_WORK TO COMPLETE_. Please go line by line and repeat the data below exactly, with no images.
******************************
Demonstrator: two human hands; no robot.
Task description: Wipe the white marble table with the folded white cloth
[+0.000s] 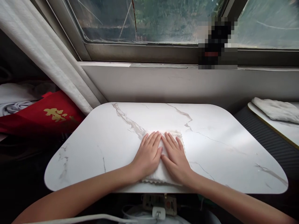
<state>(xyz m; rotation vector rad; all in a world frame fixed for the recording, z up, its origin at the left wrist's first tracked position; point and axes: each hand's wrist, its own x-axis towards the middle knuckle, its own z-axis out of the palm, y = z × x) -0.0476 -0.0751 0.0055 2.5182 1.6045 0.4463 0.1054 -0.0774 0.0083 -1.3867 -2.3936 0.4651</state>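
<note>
A small white cloth [161, 172] with a scalloped edge lies flat near the front middle of the white marble-patterned tabletop [93, 149]. My left hand [148, 154] rests palm down on its left side, fingers stretched forward. On its right side, my right hand [175, 157] lies flat too, with the fingers slightly apart. The fingertips of both hands come close together near the cloth's far edge. Parts of the cloth are hidden under both palms.
A window sill [140, 65] runs behind the table. At the left hang a pale curtain [51, 56] and a red bag [46, 113] with gold print. Another folded white cloth [275, 109] lies at the right. Below the front edge are a power strip [161, 203] and a white plug [158, 213].
</note>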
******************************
_OUTPUT OF THE TASK_.
Demonstrator: two human hands; no robot.
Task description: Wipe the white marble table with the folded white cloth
[+0.000s] 
<state>(xyz m; rotation vector rad; all in a world frame fixed for the recording, z up, its origin at the left wrist's first tracked position; point and axes: each hand's wrist, its own x-axis towards the middle knuckle, its own z-axis out of the palm, y = z × x) -0.0476 -0.0751 0.0055 2.5182 1.6045 0.4463 0.1054 -0.0774 0.0083 -1.3867 -2.3936 0.4651</state>
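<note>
A small white cloth [161, 172] with a scalloped edge lies flat near the front middle of the white marble-patterned tabletop [93, 149]. My left hand [148, 154] rests palm down on its left side, fingers stretched forward. On its right side, my right hand [175, 157] lies flat too, with the fingers slightly apart. The fingertips of both hands come close together near the cloth's far edge. Parts of the cloth are hidden under both palms.
A window sill [140, 65] runs behind the table. At the left hang a pale curtain [51, 56] and a red bag [46, 113] with gold print. Another folded white cloth [275, 109] lies at the right. Below the front edge are a power strip [161, 203] and a white plug [158, 213].
</note>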

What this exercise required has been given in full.